7 Themes to Balancing the Hybrid Workplace

Because we do trainings with hundreds of employees around the topic of trust, I get to hear directly from a lot of people to tap into the pulse of the workplace from top management to the employees. It’s been interesting to hear what themes have been surfacing from our various programs and all the conversations we have with top management teams. The topic of a hybrid workplace is top of mind for many. Often, there is a definitive gap between what management might want to do versus what their people want to do. Here are seven themes that have surfaced:

  1. Connection is vital – even though many are resistant to come back to the workplace at first, when they do, they tend to be inspired because of the personal connection they got to experience. They haven’t realized how much they may have missed it. Although we are all savvy with all the online platforms now, there is nothing that can replace the eye to eye contact we experience when meeting in person. I believe this is a core human need for all of us! How can you connect face to face on a regular basis?
  2. Attract don’t force – for employers, it’s important to find ways that will attract their staff to come to the office again. Don’t just make it about work only. Find ways to make the time spent in the office something that people WANT to do, not that they are forced to do. This can be through some fun activities while in the workplace, after work, or finding ways to gamify being in the office. As one CEO told me, make the workplace a place that people want to spend time in. Those in-between interactions during coffee breaks and lunch simply don’t happen virtually nor can they be replaced…and they’ve been missed by many! This will also help in attracting the right talent to the organization. What can you proactively do to make your workplace attractive for employees and candidates?
  3. Balance is essential – one of the many reasons people don’t want to work 40 hours in the office anymore is the long commutes and enjoying more time to spend with their family. Each person needs to find the right balance for themselves between being productive at work and living their lives. That goes for the hours people work, the way they work, and how they interact with their colleagues. Be clear on expectation and results and let the how be defined by the person doing the work. Giving that decision making to each individual shows that you have a high level of trust for them. Have you asked your team members what would work best for their situation?
  4. Flexibility is necessary – related to finding the right balance is having the flexibility. We are moving away from the centralized business structures to a more networked structure. Flexible location is becoming much more attractive as people (especially the younger generations) realize they can just as easily work from a remote location (as long as there is a good internet connection!). Allow your people to create the structure that works best for them and their teams. Some have jobs that require onsite presence but the majority of “knowledge workers” do not. People will settle into the types of jobs that work best for them. How much flexibility are you comfortable with having in the workplace?
  5. Personal Choice is empowering – people want to feel in control of their own lives and make decisions that are best for them. We’ve learned in the last couple of years that we CAN trust our people to perform and get the job done. When the company trusts an employee and gives them the space to make good choices, the rewards for loyalty and dedication are great. And being able to choose what works best for each type of personality makes a difference to that individual. How much choice do people have in your workplace?
  6. Purpose Driven companies are rising to the top. We are certainly seeing that purpose driven companies have a much easier time both attracting and retaining great people. Leaders who understand the value of their culture and talk about their purpose on a regular basis show that these companies tend to thrive much more nowadays. A clearly communicated purpose is like a lighthouse that will guide the right people to the company—both employees and customers for that matter–and also how to act. How clear is your purpose statement and how often do you use it in communication?
  7. Develop your people and allow them to grow. We are experiencing a mass exodus of knowledge as the older generations are leaving the workplace and by 2025, 75% of the workforce will be the Gen Y & Gen Z. Many companies are looking to up-skill their current workforce as technology will replace many mundane jobs. Companies that offer development for their employees are more attractive and this will help with recruitment of talent. How are you actively working on developing your staff?
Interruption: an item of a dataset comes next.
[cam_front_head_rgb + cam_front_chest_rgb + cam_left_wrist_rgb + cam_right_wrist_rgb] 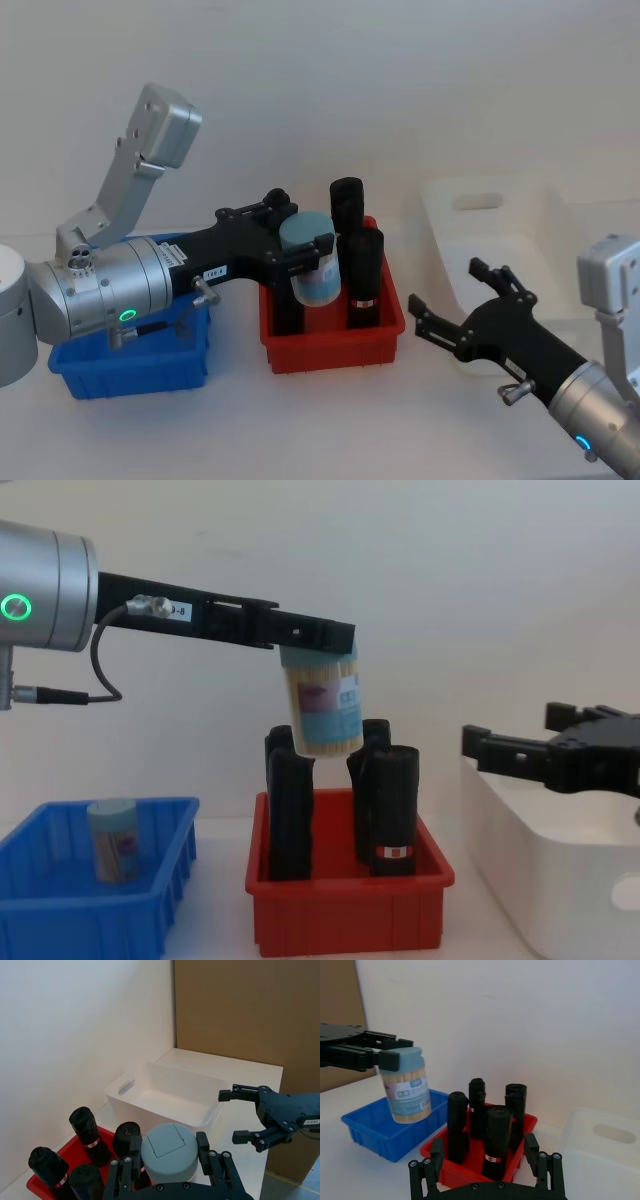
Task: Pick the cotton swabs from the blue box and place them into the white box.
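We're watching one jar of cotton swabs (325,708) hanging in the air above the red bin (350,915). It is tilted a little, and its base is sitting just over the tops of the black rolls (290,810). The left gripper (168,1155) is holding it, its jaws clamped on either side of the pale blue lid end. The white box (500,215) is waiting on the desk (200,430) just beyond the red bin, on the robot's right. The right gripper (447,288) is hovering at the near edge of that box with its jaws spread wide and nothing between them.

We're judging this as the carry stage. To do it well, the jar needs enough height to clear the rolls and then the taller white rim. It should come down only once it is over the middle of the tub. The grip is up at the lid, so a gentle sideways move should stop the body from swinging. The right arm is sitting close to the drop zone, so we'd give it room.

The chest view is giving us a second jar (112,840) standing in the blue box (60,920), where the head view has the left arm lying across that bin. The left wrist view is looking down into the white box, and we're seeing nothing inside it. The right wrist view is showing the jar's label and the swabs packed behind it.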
It seems that the hybrid model is here to stay and the majority of companies are trying to find the right balance for them.

Elon Musk recently announced that all employees at Tesla were required to work their min 40 hours on site. It’ll be interesting to see how this “command and control” plays out long-term. Steven M.R. Covey’s new book called Trust and Inspire speaks to the shift in management style moving from authoritarian and controlling towards building trust and inspiring people to reach their full potential. 

The question for most managers now, is how happy and connected to the company do their people feel? If the culture of the workplace is strong, this is not a threat. Rather will strengthen the culture and make it much easier to attract top talent and those companies will thrive.